HO-3D Refactored

HO-3D-R is a refactor of HO-3D for 6D object pose estimation. HO-3D is refactored into the BOP format and can be used with the existing toolbox to evaluate the performance of 6D object pose estimation. Masks used in the paper are also provided separately. Ground truth masks are provided in the original dataset.



A subset of the sequences in the HO-3D training set and one sequence from the evaluation set (for an additional object) are included, giving a total of 10 objects for evaluation. The selected training sequences correspond to the camera perspective that faces the human demonstrator. For objects that have multiple demonstrations, the same camera perspective is removed. For subsets consisting of one camera, the first sequence is chosen. The remaining training sequences are treated as the test split.

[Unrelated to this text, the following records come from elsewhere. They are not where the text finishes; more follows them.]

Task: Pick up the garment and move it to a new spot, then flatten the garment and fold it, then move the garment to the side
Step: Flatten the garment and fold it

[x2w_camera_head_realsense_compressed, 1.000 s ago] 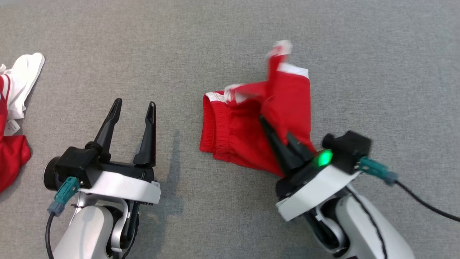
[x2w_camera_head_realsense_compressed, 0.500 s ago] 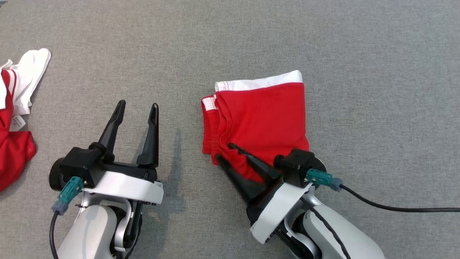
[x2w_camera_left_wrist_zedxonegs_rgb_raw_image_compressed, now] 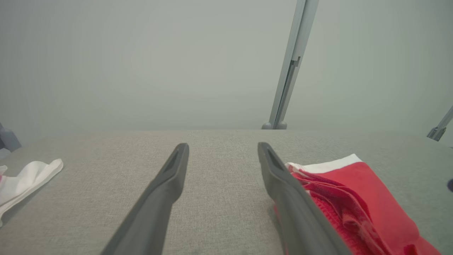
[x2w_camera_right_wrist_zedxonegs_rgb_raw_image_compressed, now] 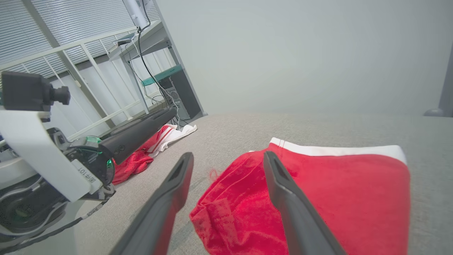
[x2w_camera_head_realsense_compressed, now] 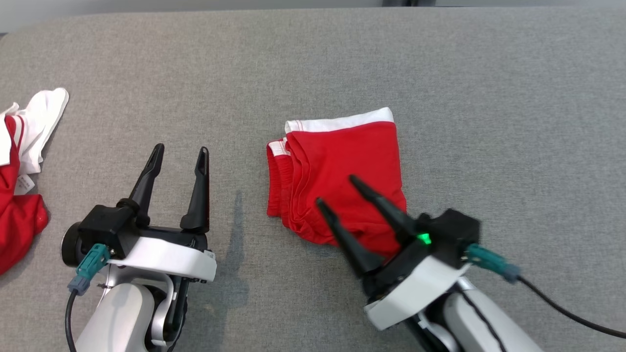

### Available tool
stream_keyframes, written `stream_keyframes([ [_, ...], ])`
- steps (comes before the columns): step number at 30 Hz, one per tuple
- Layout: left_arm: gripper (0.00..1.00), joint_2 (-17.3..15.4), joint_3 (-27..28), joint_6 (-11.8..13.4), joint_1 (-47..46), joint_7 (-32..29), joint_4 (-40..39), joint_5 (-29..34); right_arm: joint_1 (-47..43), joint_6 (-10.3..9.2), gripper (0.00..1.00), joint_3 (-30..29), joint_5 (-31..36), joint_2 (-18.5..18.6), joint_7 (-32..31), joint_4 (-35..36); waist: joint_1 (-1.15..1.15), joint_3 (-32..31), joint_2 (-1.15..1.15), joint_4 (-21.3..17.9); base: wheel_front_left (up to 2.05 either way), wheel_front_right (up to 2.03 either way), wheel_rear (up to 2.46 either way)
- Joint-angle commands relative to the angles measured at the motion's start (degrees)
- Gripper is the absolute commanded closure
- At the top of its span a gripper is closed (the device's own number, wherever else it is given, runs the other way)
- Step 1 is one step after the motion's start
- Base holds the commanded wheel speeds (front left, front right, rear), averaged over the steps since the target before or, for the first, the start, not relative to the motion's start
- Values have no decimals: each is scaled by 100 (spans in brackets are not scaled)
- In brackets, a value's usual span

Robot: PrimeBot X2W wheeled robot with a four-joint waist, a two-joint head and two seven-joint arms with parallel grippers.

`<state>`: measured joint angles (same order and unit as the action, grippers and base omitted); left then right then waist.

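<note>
The garment (x2w_camera_head_realsense_compressed: 342,166) is a pair of red shorts with a white hem, lying folded on the grey table (x2w_camera_head_realsense_compressed: 489,122) just right of centre. My right gripper (x2w_camera_head_realsense_compressed: 336,189) stands open over its near edge with nothing gripped. In the right wrist view the right gripper (x2w_camera_right_wrist_zedxonegs_rgb_raw_image_compressed: 228,155) points over the garment (x2w_camera_right_wrist_zedxonegs_rgb_raw_image_compressed: 336,191), which lies flat below the fingers. My left gripper (x2w_camera_head_realsense_compressed: 181,148) is open and empty, well left of the garment. The left wrist view has the left gripper (x2w_camera_left_wrist_zedxonegs_rgb_raw_image_compressed: 223,145) over bare cloth, with the garment (x2w_camera_left_wrist_zedxonegs_rgb_raw_image_compressed: 361,198) to its right.
A loose pile of red and white clothes (x2w_camera_head_realsense_compressed: 19,161) lies at the table's left edge, also seen as the pile (x2w_camera_right_wrist_zedxonegs_rgb_raw_image_compressed: 155,145) and a white cloth (x2w_camera_left_wrist_zedxonegs_rgb_raw_image_compressed: 28,177). A black cable (x2w_camera_head_realsense_compressed: 562,303) trails from my right wrist. Metal posts (x2w_camera_left_wrist_zedxonegs_rgb_raw_image_compressed: 290,63) stand beyond the far edge.
The right gripper carried the lifted leg over onto the rest, then opened and let go. The garment now lies folded flat. The camera has tipped up slightly. The left arm is still.
</note>
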<state>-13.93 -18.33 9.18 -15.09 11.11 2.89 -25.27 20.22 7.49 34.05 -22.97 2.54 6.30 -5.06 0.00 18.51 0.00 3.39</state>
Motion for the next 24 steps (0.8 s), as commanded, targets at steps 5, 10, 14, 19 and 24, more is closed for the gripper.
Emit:
stream_keyframes([
  [5, 0, -104, 77, 126, 113, -7, -68, 21, -415, 1, 0, -1019, 358, 58, -57, 472, 0, -219, 0, -108, 0, 0, 0],
  [10, 0, -141, 174, 246, 248, 39, -150, -6, -728, 1, 0, -2153, 679, 55, -184, 751, 0, -430, 0, -158, 0, 0, 0],
  [14, 0, -164, 222, 311, 426, 56, -231, -54, -978, 1, 0, -2777, 859, 51, -307, 872, 0, -625, 0, -177, 0, 0, 0],
  [19, 0, -242, 228, 361, 624, 30, -327, -57, -1295, 1, 0, -3227, 973, 49, -440, 949, 0, -833, 0, -186, 0, 0, 0],
  [24, 0, -341, 159, 324, 758, -41, -337, -10, -1528, 1, 0, -3377, 990, 46, -546, 976, 0, -990, 0, -182, 0, 0, 0],
])
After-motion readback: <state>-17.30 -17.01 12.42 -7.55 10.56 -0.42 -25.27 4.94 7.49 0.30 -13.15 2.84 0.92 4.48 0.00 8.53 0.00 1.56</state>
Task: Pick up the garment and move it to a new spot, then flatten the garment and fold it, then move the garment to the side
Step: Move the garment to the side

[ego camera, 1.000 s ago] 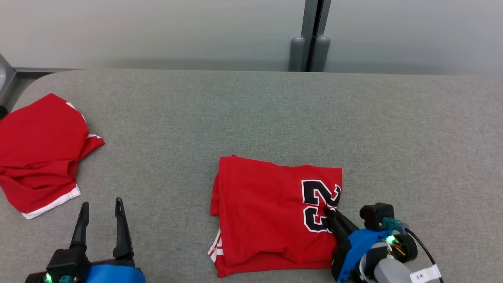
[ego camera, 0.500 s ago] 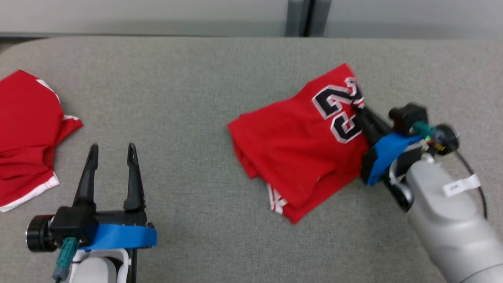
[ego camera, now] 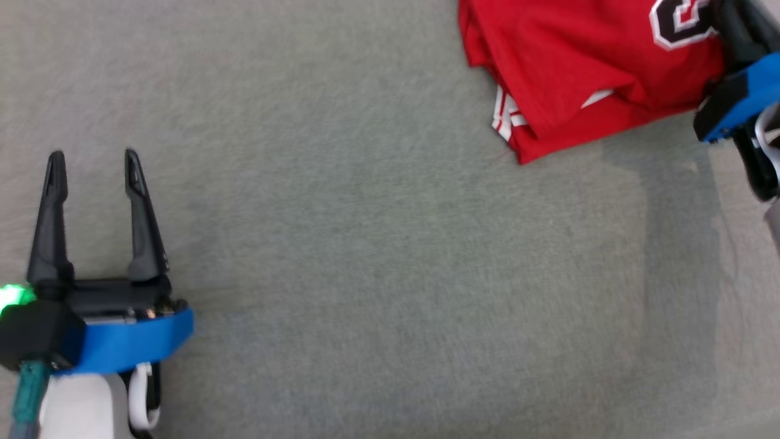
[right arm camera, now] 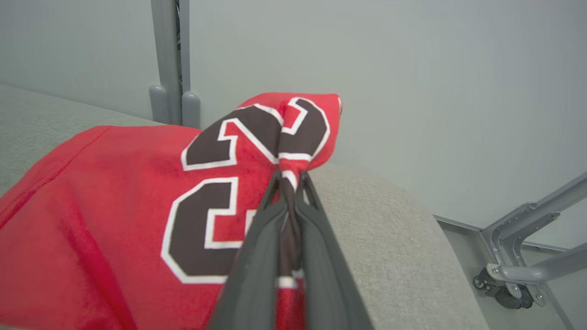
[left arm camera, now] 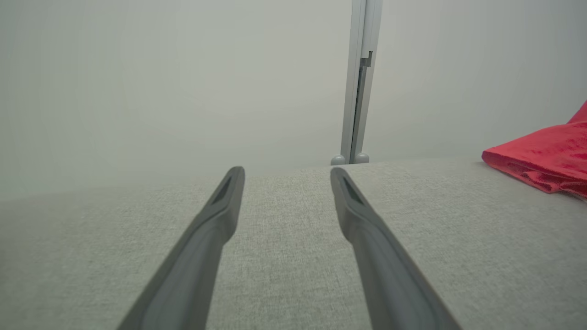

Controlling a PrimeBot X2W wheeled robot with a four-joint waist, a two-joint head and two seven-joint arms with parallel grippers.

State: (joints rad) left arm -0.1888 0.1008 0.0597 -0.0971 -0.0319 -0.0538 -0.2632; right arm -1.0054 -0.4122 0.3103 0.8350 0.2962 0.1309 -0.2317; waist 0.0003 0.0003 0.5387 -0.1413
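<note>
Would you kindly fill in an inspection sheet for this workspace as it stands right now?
Surface: table top, grey woven covering, even.
Job's things: red jersey, folded, lying on the table top, its numbered corner pinched up.
Clutter: nothing seen.
Claws: left claw open above bare covering; right claw shut on the jersey's numbered corner.
Cables: teal cable at the left wrist, apart from the jersey.
Surroundings: pale wall with a grey post; metal frame past the table's end.
</note>
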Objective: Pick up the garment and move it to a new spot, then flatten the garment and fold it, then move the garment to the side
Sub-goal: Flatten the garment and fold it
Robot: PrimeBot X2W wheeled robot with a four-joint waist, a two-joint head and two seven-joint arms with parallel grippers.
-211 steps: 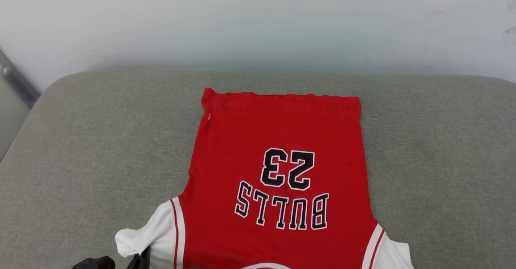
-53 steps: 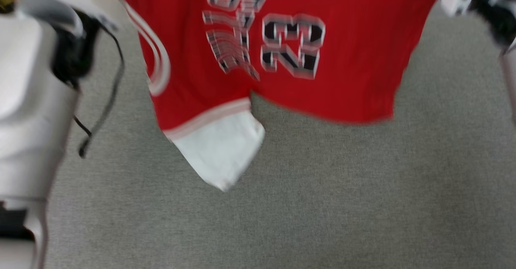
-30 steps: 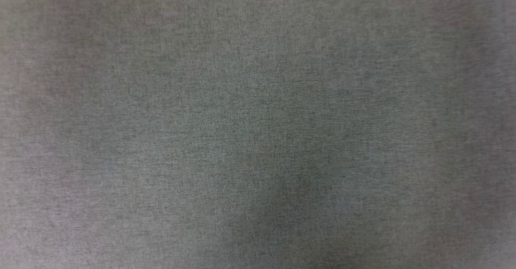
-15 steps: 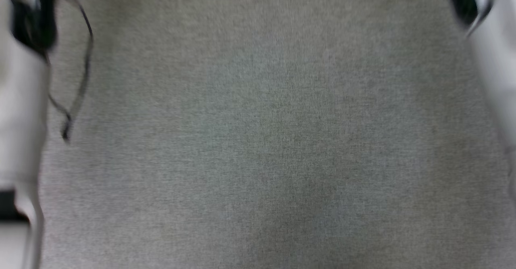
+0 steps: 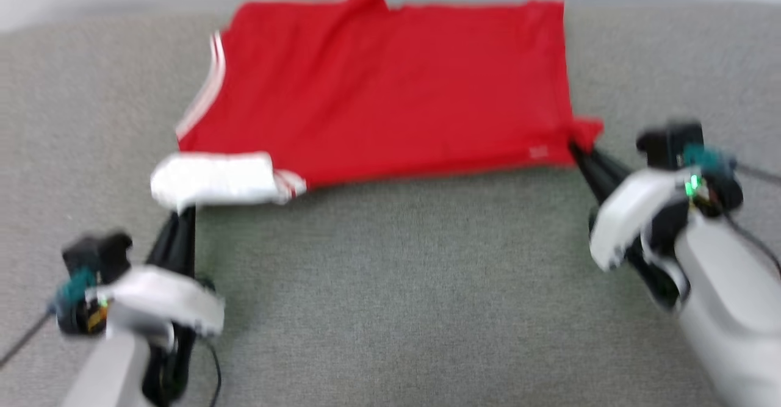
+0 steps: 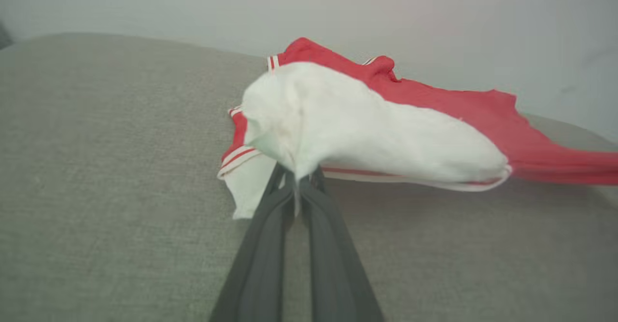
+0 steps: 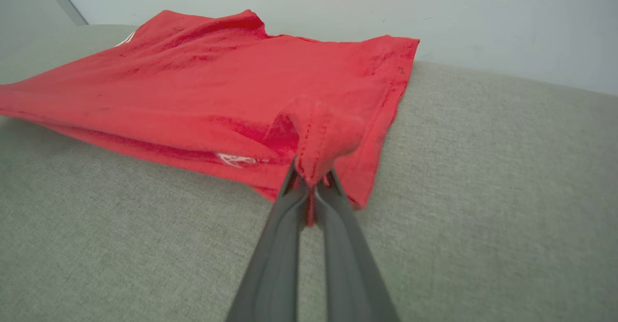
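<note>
The garment (image 5: 390,90), a red jersey with white sleeves and striped trim, lies spread sideways near the far edge of the grey cushion (image 5: 396,285), plain red side up. My left gripper (image 5: 186,212) is shut on its white sleeve (image 6: 367,129) at the near left corner. My right gripper (image 5: 573,146) is shut on the red hem corner (image 7: 318,138) at the near right. Both corners are drawn up slightly off the cushion. The head view is blurred.
A pale wall (image 7: 338,3) rises right behind the cushion's far edge. Open grey cushion stretches between my two arms in front of the garment. A dark cable (image 5: 210,364) hangs by my left forearm.
The head view has swung up from bare cushion to the garment. The jersey, hanging in the air earlier, now lies on the cushion with both grippers still holding its corners.
</note>
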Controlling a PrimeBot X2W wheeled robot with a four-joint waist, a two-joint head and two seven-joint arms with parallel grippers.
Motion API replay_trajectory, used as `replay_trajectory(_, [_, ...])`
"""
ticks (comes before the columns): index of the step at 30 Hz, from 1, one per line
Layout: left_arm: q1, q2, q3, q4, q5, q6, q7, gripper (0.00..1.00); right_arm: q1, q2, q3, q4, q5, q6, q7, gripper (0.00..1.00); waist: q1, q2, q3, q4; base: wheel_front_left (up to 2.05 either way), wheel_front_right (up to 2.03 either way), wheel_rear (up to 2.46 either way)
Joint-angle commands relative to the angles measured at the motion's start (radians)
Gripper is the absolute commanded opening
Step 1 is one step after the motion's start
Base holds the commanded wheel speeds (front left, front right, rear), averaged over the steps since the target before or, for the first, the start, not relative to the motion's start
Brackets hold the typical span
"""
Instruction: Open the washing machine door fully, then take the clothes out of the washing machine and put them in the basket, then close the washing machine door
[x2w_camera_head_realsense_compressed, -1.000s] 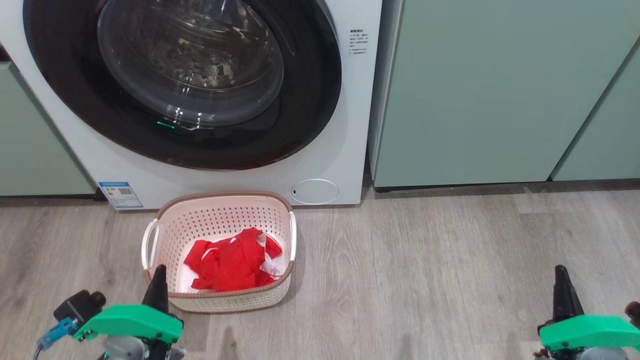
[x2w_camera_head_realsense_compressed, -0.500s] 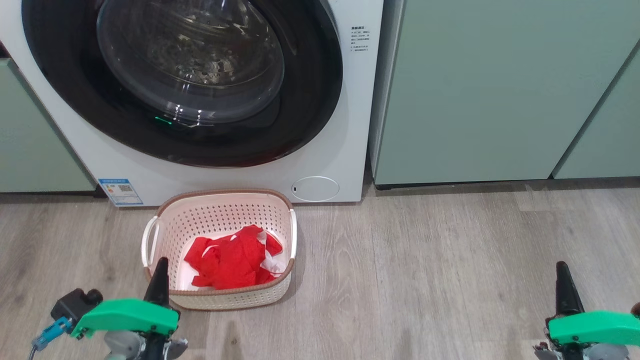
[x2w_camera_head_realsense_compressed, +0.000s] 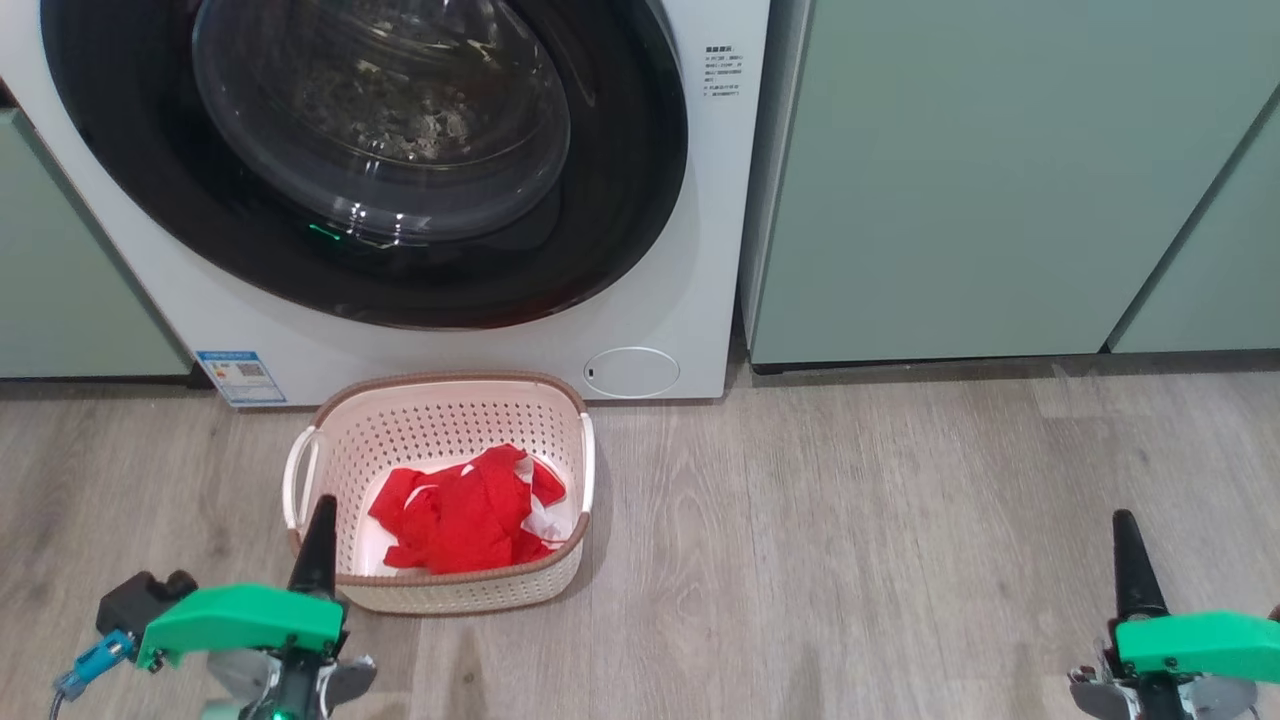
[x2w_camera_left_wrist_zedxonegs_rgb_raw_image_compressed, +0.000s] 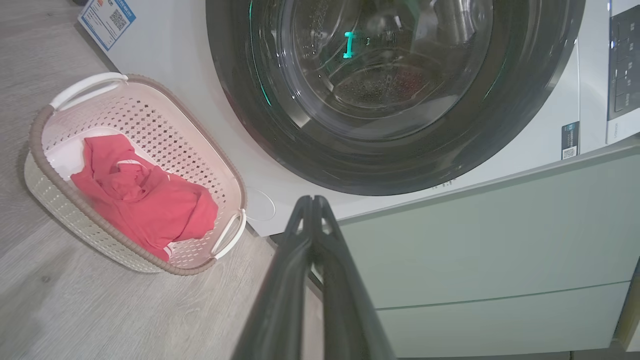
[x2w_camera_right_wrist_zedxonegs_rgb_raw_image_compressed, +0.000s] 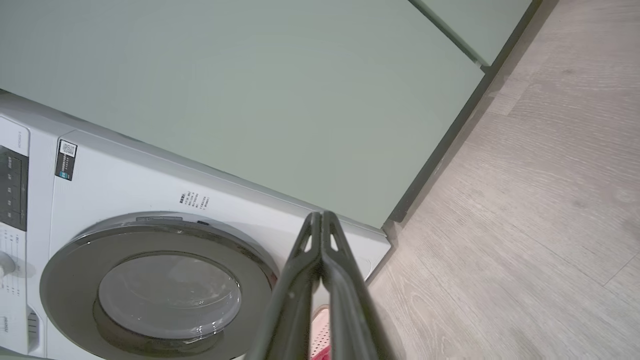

In addition, the sequences in the evaluation subset that match the additional object are included for testing. A total of 10 sequences are used for training and 44 sequences for testing. Frames are removed for testing if the pose estimates are imprecise. This is determined by computing the depth discrepancy of each object pixel in the mask with the corresponding pixel in the rendered depth image of the object using the annotated pose. A pixel is invalid if the real and rendered depth value differs by more than 5mm. A frame is invalid if less than 97% of the visible pixels are invalid. Finally, 800 frames are randomly sampled for each test object.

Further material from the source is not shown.